第124回 相次ぐフードホールの開業 日本で成功するためのカギとは
フードホールが持つ目的と機能とは
この技術革新の中で、SCに設置されるフードコートやフードホールに明確な区分けはない。事業者が独自に命名し運用している。しかし、重要かつ明確な違いがある。それは「目的と機能」である。
フードコートの営業は、SCが開店すれば始まり、SCが閉店すれば終了する。一方、フードホールはSCが夜8時に閉まっても営業は続く。要するに主たる集客施設の喫食ニーズを満たすものがフードコートであり、それ自体が集客する目的性を持つのがフードホールなのである。
ヨーロッパやオセアニアに行くと、街中に食材の購入や飲食を担う市場(マルシェ)が点在している。これらマルシェは市民の胃袋を満たすための場所として確立されたものであり、市民の生活に溶け込んでいる。一方、日本で新規に開発されたフードホールは残念な結果に終わるケースがままある。

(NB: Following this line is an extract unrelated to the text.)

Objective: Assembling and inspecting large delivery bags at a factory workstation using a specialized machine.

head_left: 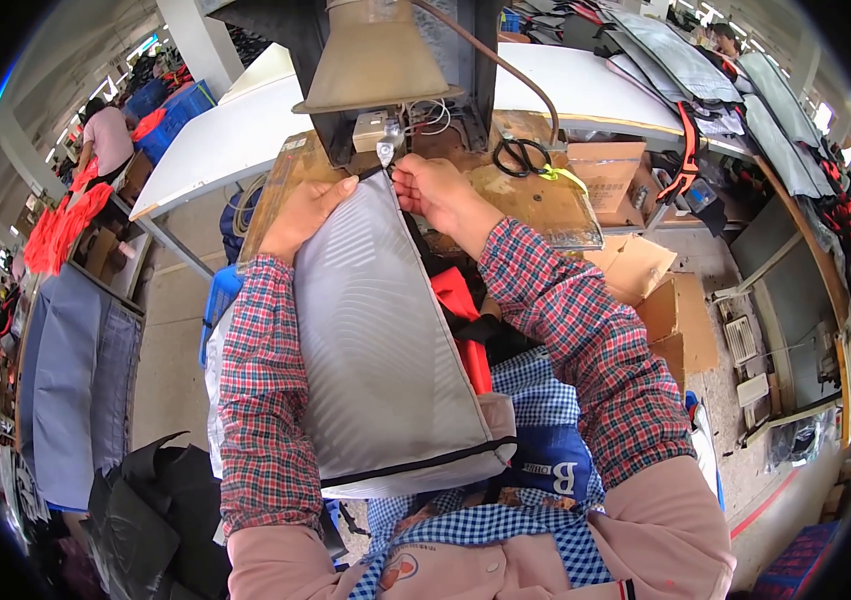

その原因は、ここを理解しないまま多額な投資をかけてしまうためだ。
フードホールの持つ目的と機能には、購買と喫食、その中間の3つがある。購買とは食材やデリカを買うことであり、喫食とはその場所で飲食すること。そして3つ目の機能である中間は、たとえば丸物の魚を買って半身を料理してもらってその場で食べ、残った半身を自宅に持ち帰って自分で料理して食べる――。要するに食事の場所がシームレスに広がっており、海外で肉・魚・野菜など食材を販売するフードホールが多いのはそのためだ。
日本のフードホールは、こういった食のシームレス化ではなく、飲食店を集積するフードコートの高級版と理解されてしまっている。食文化の違いに起因するところだろう。

フードホールに必要なのは「食文化の理解」
では、日本においてフードホールを成功させるためには何が必要か。それは前述のとおり、食文化を理解するしかない。なぜスペインでバルやタパスが生まれ発達したのか、なぜ台湾に夜市があるのか、なぜフランス料理は大皿料理でないのか。それぞれに歴史と文化がある。
日本の居酒屋文化では和洋中どんな料理も揃う。焼き鳥にピザにチヂミに餃子。ビールに日本酒にウィスキーにワイン。海外でそんなメニュー構成の飲食店を見たことはあるだろうか。そして、横丁文化、店と客、客と客、このコミュニティは、コト消費そのものである。
SC事業者には、その地域ならではの「食」のゾーンを作ることを期待したい。流行っているからとフードホールを作るのではなく、その地域の食文化を研究し、そこに受け入れられる食材、店舗、人材、運営形態、これらをマッチングさせるノウハウを十分に蓄積し、生かしていくことが必要だ。